VF. (Minuitdixhuit)
On en parlait entre nous, à la cantine, ça nous prenait un peu la tête, ce diplôme. Pourtant ces études à la campagne étaient agréables. Ça nous élevait beaucoup, cette vie au grand air.
Les anciens nous disaient en dodelinant : ne vous inquiétez pas, comme ça se passe ici, comme tout est bio, vous l’aurez, votre certification.
Alors ça nous donnait un peu de courage, et moi, avec Micheline, Micheline c’est ma petite amie, on se serrait un peu plus tendrement pour se le donner, finalement, ce courage, qu’on n’avait pas trop… Et me serrer contre Micheline, c’était que du bonheur, vu que sa croupe c’était vraiment la plus merveilleuse des croupes…
Mais, quand même, les vieux, les chenus, les cornus, on trouvait qu’ils ruminaient un peu facilement : nous, on était moins sûrs.
Et puis un matin, José, il s’appelait José et c’était notre maître de stage, nous a dit : là, les six vous êtes prêts, on y va.
Le jour, enfin le grand jour ! Et on est monté dans le camion, à l’arrière, tout joyeux, il y en a même un qui a amené une cloche et qui battait la quille en meuglant comme un âne.
Micheline s’est blottie contre moi, toujours inquiète. J’ai passé ma langue sur son museau pour lui dire que j’étais là et qu’elle pouvait être sereine.

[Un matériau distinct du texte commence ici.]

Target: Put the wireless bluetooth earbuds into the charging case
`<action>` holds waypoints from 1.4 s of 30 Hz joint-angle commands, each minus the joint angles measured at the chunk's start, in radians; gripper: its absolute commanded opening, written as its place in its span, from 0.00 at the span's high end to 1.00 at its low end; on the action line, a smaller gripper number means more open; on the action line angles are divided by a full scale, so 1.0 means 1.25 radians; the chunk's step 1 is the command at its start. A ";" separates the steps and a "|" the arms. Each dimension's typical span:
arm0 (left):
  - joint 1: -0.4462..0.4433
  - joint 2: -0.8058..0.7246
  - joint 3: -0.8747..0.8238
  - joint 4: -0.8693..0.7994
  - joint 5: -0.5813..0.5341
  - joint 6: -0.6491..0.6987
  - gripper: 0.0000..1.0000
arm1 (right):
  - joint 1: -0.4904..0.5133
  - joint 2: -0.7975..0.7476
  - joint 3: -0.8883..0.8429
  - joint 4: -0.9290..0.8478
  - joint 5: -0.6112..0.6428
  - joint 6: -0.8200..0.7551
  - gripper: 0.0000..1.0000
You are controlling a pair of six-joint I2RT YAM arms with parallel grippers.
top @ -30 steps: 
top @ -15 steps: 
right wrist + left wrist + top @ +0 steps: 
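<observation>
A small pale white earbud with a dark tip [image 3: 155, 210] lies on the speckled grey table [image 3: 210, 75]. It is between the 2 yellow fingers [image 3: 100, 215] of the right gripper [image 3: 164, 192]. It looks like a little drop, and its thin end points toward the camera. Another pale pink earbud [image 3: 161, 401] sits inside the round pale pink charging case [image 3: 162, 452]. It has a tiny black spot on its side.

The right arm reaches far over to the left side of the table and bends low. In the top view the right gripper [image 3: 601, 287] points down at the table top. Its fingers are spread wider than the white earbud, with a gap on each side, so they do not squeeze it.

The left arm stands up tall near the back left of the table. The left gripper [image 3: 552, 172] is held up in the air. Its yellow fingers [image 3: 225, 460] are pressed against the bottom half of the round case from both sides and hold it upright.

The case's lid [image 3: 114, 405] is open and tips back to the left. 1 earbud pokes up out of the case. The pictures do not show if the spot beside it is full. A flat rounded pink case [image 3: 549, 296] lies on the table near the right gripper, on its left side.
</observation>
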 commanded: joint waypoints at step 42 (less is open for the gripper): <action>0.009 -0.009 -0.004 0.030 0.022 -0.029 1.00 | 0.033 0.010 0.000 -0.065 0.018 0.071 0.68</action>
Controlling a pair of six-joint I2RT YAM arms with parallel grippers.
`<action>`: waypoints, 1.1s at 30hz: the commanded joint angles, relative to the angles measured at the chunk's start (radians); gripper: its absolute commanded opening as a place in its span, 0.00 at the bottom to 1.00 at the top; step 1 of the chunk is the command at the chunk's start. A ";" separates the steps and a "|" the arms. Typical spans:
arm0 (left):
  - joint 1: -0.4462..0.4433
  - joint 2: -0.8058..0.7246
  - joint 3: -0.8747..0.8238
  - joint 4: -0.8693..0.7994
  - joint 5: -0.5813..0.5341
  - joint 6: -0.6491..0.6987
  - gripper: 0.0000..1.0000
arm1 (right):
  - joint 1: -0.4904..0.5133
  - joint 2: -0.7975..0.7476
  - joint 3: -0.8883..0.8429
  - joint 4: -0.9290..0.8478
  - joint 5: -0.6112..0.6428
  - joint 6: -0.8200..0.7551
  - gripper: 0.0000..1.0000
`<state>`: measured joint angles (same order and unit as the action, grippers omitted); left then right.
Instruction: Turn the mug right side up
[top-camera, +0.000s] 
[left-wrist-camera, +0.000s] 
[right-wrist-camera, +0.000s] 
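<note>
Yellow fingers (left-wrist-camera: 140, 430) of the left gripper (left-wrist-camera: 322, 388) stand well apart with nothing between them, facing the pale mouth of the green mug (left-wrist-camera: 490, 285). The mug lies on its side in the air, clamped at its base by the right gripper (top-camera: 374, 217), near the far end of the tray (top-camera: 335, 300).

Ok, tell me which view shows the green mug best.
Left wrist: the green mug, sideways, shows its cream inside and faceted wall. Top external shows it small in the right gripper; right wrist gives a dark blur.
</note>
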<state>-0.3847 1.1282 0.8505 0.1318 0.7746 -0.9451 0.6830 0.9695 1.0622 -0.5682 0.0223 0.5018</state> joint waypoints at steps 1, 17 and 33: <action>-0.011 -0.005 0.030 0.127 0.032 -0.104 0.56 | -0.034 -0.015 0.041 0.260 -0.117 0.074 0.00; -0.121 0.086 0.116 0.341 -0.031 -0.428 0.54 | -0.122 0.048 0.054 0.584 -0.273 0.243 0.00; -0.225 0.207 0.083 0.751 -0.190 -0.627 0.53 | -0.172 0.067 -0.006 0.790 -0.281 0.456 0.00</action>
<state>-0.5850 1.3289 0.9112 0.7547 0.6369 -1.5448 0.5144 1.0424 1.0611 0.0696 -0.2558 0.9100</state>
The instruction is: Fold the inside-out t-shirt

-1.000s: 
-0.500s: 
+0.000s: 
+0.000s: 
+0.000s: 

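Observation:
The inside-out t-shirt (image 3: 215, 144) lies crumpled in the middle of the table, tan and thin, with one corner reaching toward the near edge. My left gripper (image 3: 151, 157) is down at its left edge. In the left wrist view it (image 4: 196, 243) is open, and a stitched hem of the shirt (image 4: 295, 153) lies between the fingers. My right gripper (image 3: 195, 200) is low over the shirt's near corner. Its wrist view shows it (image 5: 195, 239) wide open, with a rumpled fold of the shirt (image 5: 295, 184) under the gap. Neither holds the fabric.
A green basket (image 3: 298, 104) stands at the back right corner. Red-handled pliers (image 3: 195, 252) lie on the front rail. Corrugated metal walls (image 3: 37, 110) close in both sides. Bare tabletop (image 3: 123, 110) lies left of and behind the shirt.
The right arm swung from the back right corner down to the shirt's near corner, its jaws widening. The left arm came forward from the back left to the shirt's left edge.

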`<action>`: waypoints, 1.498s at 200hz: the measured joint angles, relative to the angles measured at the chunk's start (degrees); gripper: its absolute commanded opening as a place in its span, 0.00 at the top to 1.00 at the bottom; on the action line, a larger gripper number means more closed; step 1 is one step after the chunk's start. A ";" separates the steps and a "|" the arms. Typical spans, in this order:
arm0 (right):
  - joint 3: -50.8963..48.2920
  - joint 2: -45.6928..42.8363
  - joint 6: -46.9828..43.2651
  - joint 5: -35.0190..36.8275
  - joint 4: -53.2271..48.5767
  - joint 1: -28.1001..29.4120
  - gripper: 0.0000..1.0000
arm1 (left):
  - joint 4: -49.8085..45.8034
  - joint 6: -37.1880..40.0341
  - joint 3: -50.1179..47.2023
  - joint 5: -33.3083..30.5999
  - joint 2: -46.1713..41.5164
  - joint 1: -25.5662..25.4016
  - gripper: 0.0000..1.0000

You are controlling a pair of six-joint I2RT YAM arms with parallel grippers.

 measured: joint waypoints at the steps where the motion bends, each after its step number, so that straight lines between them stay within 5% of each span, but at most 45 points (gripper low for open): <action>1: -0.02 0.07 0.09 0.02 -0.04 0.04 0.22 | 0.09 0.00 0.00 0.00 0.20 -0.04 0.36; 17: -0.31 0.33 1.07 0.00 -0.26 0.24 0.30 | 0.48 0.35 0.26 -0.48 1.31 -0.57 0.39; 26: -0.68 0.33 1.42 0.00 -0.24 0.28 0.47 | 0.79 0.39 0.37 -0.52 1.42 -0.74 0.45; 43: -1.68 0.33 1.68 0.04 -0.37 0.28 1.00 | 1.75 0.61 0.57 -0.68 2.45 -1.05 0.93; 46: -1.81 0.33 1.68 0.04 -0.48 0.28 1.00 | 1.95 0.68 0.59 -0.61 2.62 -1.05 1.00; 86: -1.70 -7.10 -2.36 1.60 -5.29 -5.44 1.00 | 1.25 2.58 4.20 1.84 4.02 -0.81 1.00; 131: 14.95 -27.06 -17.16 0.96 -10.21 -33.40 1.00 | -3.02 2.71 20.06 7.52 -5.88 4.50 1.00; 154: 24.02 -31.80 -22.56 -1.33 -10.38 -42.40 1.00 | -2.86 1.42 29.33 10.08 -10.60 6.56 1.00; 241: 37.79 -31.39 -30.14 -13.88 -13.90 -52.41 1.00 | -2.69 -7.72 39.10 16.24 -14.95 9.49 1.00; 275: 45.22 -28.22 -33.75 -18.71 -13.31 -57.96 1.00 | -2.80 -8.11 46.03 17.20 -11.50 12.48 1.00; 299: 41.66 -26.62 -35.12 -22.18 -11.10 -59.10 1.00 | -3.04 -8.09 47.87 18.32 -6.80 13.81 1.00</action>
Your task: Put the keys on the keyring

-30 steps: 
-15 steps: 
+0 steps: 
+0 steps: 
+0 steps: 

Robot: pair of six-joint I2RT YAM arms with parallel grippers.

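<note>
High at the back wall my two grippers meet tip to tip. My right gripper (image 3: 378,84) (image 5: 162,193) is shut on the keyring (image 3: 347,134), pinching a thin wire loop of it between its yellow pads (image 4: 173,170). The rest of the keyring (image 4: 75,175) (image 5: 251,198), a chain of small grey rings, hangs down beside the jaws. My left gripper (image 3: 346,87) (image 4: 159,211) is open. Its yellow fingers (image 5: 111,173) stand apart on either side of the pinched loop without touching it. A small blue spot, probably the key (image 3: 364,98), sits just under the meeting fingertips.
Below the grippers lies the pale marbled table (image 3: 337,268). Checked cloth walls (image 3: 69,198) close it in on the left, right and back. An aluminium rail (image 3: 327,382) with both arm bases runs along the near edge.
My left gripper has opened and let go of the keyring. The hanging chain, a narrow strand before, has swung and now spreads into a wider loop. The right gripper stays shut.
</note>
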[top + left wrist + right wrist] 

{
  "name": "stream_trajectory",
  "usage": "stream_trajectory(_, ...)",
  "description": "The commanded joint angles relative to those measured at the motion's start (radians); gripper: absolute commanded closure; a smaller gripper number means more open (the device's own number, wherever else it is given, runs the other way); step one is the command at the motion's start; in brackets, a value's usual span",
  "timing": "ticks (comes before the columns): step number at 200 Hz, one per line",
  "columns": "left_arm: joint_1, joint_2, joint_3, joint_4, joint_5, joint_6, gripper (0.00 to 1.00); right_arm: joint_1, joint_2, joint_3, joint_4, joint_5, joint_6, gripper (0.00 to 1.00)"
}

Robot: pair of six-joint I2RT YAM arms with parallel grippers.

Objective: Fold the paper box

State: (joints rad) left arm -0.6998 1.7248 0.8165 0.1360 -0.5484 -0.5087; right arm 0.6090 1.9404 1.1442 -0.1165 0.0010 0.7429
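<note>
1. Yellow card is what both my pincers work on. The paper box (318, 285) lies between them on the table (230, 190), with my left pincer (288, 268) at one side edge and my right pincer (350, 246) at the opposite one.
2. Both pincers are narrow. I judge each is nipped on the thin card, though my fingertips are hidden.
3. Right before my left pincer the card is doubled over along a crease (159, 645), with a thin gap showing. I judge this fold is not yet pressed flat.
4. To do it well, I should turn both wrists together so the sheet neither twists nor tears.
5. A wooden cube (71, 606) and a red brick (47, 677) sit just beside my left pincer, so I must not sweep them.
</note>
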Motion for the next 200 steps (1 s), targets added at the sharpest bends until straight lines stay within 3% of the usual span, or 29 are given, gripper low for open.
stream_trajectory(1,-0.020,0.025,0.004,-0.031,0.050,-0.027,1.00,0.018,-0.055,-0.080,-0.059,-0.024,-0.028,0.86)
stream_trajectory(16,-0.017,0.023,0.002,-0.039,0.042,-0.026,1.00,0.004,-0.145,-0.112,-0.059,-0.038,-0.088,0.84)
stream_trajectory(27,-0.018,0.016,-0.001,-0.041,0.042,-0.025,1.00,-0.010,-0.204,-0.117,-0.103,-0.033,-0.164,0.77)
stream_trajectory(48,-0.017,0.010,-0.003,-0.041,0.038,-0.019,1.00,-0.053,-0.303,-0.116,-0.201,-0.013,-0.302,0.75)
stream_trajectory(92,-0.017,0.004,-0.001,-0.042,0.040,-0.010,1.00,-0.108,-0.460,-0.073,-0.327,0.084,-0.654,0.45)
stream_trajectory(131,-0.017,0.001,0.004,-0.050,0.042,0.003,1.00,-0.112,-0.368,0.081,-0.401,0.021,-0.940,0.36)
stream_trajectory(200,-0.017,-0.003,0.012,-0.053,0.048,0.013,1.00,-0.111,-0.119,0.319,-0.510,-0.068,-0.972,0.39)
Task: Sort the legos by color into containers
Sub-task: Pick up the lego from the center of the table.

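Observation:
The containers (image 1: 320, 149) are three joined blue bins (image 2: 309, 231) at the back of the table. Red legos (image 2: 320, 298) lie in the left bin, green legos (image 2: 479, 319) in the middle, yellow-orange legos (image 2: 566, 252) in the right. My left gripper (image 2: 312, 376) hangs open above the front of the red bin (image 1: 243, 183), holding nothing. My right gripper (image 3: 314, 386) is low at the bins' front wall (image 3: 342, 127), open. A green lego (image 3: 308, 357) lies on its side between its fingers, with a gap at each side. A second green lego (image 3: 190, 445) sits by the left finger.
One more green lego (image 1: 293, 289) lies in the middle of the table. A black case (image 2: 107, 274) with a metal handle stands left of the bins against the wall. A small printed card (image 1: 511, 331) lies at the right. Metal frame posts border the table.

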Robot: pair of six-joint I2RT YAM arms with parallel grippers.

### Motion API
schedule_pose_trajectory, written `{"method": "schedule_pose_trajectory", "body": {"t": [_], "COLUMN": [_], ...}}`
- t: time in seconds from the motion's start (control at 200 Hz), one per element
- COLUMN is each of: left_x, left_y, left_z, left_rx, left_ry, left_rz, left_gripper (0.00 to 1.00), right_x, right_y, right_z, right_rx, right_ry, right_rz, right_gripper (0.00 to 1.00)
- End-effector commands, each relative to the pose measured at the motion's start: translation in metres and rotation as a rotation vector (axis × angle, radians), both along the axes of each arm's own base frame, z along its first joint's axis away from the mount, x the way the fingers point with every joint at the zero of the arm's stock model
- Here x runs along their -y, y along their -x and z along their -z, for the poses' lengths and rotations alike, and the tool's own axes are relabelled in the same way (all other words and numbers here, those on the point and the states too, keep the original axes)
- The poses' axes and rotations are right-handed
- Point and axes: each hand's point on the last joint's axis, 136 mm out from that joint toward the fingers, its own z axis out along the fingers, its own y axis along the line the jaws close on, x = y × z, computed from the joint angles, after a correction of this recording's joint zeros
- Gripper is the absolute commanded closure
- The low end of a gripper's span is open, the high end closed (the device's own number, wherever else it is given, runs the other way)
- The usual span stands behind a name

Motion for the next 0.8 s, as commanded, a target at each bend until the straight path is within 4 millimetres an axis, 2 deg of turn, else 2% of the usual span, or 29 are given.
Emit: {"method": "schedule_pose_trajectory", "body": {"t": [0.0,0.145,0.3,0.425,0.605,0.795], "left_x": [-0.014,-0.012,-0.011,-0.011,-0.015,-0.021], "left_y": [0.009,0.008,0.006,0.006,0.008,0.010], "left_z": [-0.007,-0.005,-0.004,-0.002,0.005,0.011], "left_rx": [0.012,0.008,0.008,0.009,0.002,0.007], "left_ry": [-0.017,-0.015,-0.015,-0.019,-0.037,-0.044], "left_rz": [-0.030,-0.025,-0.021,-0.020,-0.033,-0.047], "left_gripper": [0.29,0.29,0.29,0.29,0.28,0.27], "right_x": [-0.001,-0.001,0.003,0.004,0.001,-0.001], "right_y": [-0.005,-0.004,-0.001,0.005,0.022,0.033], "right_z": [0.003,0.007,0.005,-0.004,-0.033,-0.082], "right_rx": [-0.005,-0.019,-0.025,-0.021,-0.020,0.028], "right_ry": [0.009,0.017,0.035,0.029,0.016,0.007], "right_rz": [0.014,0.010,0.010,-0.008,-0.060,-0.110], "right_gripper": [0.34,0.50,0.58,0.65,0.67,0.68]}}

Après, on est arrivé et on est descendu, le jury nous attendait en blouse blanche et mine patibulaire, des bonnes têtes de tortionnaires, comme on s’y attendait. Ils nous ont appelés un par un et c’est Micheline qu’ils ont nommée en premier.
J’ai attendu mon tour, anxieux.
Et puis j’ai vu ressortir Micheline.
Elle était pendue par les bras, elle était nue, et sur sa croupe, sa merveilleuse croupe, il y avait son diplôme marqué au fer bleu : « VF - Vache Française ».